■ Task directions: Print out the data exactly, keeping every image out of it.
______________________________
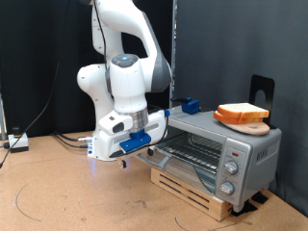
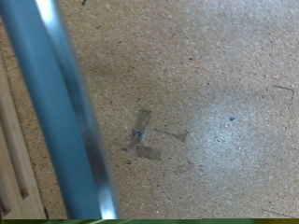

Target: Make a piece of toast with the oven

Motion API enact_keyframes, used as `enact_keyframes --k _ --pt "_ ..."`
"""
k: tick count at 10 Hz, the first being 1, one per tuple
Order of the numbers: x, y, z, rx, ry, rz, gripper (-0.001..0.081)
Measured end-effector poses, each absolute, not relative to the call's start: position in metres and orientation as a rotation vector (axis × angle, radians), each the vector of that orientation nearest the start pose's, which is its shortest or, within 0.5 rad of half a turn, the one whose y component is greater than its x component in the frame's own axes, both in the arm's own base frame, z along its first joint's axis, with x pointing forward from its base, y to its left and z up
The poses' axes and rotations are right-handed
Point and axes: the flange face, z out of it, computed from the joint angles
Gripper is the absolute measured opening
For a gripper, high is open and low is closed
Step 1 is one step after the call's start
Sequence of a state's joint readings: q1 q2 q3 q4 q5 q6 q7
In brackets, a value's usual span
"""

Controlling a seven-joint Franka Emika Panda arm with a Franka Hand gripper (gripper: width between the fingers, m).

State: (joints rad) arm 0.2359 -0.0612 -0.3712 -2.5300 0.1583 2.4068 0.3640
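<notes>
Here your gripper hangs low by the oven door handle; I cannot tell if its fingers are spread. The piece of toast lies on the oven's top. A slipping handle could make the door snap.

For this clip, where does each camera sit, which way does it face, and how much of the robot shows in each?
Exterior view: off the arm, level with the table, looking across at the white arm, its gripper low by the oven, whose door hangs open; the piece of toast lies on a board on top.
Wrist view: on the hand, looking down at the chipboard table past a grey bar, likely the oven door's handle; no fingers show.
Shared: the table and, probably, the oven door.
</notes>
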Motion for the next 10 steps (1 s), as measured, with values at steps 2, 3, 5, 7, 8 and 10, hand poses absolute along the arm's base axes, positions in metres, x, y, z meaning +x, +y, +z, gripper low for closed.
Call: enact_keyframes --k 2,3,5,7,8,10 --pt "0.449 -0.066 0.279 -2.912 0.951 0.109 0.0809" --pt "0.452 -0.071 0.273 -2.923 0.959 0.084 0.0809" --pt "0.456 -0.076 0.261 -2.94 0.961 0.045 0.0809" --pt "0.457 -0.084 0.249 -2.914 1.015 0.061 0.0809" --pt "0.458 -0.088 0.241 -2.886 1.063 0.072 0.0809" --pt "0.46 -0.094 0.226 -2.868 1.109 0.096 0.0809"
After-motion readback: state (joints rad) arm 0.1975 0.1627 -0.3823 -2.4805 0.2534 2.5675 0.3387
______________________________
■ Reply:
Target: Make a piece of toast with the oven

Motion API enact_keyframes, used as `enact_keyframes --k _ --pt "_ ..."`
"""
k: tick count at 10 Hz, the first being 1, one per tuple
Order of the numbers: x, y, z, rx, ry, rz, gripper (-0.001..0.081)
Measured end-effector poses, each absolute, not relative to the call's start: position in metres and orientation as a rotation vector (axis × angle, radians), each the vector of that orientation nearest the start pose's, which is its shortest or, within 0.5 rad of half a turn, the one whose y component is greater than its x component in the frame's own axes, both in the arm's own base frame, z along its first joint's axis, with x pointing forward from its base, y to its left and z up
The poses' axes and rotations are right-handed
Point and axes: the flange face, z out of it, computed from the joint angles
Gripper is the absolute measured opening
For a gripper, high is open and low is closed
Step 1 is one step after the call's start
Sequence of a state's joint readings: q1 q2 q3 q4 q5 q6 q7
In brackets, a value's usual span
"""

Controlling a seven-joint Franka Emika Panda arm with a Franka Hand gripper (gripper: width between the fingers, m).

State: (joints rad) arm 0.2359 -0.0612 -0.3712 -2.5300 0.1583 2.4068 0.3640
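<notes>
Here your gripper hangs low by the oven door handle; I cannot tell if its fingers are spread. The piece of toast lies on the oven's top. A slipping handle could make the door snap.

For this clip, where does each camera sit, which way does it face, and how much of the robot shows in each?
Exterior view: off the arm, level with the table, looking across at the white arm, its gripper low by the oven, whose door hangs open; the piece of toast lies on a board on top.
Wrist view: on the hand, looking down at the chipboard table past a grey bar, likely the oven door's handle; no fingers show.
Shared: the table and, probably, the oven door.
</notes>
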Motion for the next 10 steps (1 s), as measured, with values at steps 2, 3, 5, 7, 8 and 10, hand poses absolute along the arm's base axes, positions in metres, x, y, z meaning +x, +y, +z, gripper low for closed.
Call: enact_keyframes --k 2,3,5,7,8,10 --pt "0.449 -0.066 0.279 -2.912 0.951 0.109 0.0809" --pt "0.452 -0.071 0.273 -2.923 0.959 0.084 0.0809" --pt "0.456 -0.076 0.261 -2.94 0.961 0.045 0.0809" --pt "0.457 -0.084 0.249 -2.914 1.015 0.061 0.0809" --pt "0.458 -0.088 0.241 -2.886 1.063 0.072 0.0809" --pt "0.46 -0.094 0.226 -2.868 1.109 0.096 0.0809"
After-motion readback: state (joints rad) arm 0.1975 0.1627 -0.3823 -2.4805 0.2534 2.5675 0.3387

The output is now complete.